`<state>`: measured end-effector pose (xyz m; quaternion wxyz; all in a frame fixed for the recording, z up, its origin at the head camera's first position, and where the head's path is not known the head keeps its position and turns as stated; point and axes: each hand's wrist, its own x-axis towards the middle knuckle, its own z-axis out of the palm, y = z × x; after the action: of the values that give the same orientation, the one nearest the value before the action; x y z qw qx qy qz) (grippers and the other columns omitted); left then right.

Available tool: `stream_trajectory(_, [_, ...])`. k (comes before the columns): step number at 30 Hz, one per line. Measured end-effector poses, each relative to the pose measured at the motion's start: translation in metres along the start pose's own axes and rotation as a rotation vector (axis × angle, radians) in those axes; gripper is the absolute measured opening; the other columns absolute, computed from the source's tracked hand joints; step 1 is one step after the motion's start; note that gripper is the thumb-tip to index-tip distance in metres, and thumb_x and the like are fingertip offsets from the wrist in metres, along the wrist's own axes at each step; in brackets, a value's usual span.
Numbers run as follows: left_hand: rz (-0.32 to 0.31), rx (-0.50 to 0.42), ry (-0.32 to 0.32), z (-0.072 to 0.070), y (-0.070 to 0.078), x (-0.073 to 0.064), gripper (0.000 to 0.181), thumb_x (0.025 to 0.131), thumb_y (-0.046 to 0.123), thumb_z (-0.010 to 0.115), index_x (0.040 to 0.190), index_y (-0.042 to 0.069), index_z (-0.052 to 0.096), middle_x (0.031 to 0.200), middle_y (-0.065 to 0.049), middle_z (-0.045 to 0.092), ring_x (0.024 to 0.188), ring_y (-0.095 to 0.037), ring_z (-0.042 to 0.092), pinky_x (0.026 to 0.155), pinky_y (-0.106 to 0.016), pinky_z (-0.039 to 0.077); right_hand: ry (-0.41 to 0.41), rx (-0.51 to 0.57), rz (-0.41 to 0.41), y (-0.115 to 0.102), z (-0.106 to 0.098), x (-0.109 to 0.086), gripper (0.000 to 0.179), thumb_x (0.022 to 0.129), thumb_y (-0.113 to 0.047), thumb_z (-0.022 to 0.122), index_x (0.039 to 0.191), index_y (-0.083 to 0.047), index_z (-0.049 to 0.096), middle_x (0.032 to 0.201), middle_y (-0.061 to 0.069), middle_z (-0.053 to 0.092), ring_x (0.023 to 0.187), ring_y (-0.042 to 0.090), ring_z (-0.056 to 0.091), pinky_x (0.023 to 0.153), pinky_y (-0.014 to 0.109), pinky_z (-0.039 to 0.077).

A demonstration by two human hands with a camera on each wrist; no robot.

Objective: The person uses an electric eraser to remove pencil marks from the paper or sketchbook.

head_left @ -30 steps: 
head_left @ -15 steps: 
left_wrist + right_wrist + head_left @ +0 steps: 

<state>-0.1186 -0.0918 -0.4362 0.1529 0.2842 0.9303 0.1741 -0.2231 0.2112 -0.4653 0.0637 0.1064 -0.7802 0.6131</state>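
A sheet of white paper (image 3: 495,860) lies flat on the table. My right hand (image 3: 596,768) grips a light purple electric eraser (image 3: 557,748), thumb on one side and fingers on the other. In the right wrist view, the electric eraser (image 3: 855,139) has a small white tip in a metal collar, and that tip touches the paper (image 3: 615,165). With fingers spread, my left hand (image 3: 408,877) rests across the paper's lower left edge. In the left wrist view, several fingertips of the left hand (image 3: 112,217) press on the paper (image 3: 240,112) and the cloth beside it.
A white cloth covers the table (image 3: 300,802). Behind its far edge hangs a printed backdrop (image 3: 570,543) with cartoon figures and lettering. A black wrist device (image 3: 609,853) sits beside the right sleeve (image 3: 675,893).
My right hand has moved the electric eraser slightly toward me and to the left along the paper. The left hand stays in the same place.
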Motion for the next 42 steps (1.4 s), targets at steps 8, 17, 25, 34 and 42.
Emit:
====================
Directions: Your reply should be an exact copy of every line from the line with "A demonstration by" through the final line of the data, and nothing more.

Expected answer:
A demonstration by two human hands with a camera on each wrist; no robot.

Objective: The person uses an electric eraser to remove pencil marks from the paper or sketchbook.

head_left @ -30 steps: 
head_left @ -15 steps: 
left_wrist + right_wrist + head_left @ +0 steps: 

<state>-0.1186 -0.0918 -0.4362 0.1529 0.2842 0.9303 0.1741 -0.2231 0.2112 -0.4653 0.0637 0.1064 -0.7802 0.6131</state>
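A sheet of white paper (image 3: 495,860) lies flat on the table. My right hand (image 3: 596,768) grips a light purple electric eraser (image 3: 557,748), thumb on one side and fingers on the other. In the right wrist view, the electric eraser (image 3: 855,139) has a small white tip in a metal collar, and that tip touches the paper (image 3: 615,165). With fingers spread, my left hand (image 3: 408,877) rests across the paper's lower left edge. In the left wrist view, several fingertips of the left hand (image 3: 112,217) press on the paper (image 3: 240,112) and the cloth beside it.
A white cloth covers the table (image 3: 300,802). Behind its far edge hangs a printed backdrop (image 3: 570,543) with cartoon figures and lettering. A black wrist device (image 3: 609,853) sits beside the right sleeve (image 3: 675,893).
My right hand has moved the electric eraser slightly toward me and to the left along the paper. The left hand stays in the same place.
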Motion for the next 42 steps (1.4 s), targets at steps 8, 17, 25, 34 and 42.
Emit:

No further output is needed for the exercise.